◆ **Task**: Please print the entries below exactly, from the line with "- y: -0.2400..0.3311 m" through the line with "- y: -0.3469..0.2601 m", including both of those lines and leaving out all others.
--
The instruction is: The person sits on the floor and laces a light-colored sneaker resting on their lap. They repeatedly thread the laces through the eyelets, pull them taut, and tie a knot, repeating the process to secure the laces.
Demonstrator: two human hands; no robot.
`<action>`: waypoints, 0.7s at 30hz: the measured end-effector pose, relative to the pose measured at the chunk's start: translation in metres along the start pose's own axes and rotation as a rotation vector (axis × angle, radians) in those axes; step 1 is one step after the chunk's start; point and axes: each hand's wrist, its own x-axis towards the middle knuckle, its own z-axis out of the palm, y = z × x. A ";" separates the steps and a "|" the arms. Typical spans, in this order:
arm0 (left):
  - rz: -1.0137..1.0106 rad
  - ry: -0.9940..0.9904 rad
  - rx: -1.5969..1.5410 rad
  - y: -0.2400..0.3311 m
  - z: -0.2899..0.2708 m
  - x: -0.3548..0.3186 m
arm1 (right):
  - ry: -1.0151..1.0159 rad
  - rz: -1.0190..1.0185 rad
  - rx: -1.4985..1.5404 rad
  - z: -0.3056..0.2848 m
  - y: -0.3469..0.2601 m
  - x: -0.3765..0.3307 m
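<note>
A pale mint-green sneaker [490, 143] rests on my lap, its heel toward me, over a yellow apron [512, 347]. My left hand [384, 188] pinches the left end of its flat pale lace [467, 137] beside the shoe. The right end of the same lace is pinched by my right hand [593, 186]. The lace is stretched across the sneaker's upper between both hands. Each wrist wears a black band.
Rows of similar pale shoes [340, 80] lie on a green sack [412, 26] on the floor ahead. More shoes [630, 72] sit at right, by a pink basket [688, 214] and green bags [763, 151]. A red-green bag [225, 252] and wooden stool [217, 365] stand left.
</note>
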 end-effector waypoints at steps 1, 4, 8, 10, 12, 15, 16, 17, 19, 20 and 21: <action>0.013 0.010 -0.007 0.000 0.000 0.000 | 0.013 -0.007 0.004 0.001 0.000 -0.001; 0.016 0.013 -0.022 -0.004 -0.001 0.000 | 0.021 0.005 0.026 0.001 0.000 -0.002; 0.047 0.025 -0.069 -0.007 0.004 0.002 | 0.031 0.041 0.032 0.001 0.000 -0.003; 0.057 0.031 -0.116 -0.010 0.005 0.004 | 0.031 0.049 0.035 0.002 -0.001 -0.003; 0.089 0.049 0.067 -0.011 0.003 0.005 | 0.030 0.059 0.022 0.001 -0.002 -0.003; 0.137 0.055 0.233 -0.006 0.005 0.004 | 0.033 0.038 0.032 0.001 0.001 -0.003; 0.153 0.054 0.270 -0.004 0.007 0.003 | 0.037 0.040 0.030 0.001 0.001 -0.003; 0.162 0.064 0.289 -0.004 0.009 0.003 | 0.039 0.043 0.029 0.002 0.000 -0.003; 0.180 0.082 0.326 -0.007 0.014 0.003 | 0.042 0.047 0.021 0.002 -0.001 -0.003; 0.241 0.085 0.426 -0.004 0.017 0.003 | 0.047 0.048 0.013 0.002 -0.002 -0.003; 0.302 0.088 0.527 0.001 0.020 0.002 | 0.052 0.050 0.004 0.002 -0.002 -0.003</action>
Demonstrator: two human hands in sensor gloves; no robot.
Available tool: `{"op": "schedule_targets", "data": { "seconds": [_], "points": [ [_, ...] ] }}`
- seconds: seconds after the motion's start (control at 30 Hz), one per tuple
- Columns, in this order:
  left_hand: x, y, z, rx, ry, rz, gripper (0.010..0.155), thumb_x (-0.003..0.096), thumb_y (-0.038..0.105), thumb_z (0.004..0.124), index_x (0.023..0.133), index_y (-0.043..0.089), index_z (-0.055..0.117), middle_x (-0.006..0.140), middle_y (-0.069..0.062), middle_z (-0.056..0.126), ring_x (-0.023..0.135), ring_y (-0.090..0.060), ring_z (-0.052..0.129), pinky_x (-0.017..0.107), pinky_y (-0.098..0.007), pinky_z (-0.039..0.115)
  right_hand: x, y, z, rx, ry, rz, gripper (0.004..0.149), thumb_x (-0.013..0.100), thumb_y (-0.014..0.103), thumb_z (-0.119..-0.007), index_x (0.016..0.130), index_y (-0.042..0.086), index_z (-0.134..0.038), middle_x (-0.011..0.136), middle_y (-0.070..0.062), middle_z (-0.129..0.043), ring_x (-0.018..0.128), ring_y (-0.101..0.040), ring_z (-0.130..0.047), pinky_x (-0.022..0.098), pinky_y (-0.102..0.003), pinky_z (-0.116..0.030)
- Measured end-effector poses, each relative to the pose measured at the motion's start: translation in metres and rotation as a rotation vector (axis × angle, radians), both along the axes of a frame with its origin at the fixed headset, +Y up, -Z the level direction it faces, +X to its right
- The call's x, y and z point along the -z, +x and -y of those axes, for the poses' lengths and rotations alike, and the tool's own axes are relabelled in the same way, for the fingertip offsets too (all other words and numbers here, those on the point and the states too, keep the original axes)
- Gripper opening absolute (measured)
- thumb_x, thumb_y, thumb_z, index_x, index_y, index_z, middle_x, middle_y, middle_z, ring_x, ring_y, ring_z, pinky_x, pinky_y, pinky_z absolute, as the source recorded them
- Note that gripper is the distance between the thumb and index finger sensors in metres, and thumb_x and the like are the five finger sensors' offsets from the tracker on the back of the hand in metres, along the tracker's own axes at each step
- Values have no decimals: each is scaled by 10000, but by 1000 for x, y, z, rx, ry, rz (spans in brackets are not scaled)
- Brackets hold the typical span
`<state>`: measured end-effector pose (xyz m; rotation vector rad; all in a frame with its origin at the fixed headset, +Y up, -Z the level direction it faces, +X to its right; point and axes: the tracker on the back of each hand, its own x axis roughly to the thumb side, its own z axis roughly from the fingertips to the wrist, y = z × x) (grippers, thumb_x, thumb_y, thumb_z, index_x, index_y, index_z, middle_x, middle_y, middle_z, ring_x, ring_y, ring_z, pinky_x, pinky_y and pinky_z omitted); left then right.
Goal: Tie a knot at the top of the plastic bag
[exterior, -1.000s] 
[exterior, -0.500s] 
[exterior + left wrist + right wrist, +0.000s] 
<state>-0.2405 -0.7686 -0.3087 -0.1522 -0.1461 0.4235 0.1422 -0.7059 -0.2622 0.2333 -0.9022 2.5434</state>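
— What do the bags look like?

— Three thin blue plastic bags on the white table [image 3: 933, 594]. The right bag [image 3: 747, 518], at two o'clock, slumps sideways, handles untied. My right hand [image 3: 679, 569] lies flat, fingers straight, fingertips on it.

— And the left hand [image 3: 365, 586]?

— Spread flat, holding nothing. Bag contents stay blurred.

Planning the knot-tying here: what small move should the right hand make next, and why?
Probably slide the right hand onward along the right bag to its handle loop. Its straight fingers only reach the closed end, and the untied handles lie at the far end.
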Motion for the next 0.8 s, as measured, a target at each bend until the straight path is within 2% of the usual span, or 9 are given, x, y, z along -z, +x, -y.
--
◆ **Exercise response**:
  - y: -0.2400..0.3311 m
  - z: -0.2899..0.2708 m
  - x: -0.3548..0.3186 m
arm1 (right):
  - ry: -1.0151..1.0159 rad
  - rz: -1.0190..1.0185 rad
  - rx: -1.4985..1.5404 rad
  - z: -0.3056..0.2848 m
  - y: -0.3469..0.2601 m

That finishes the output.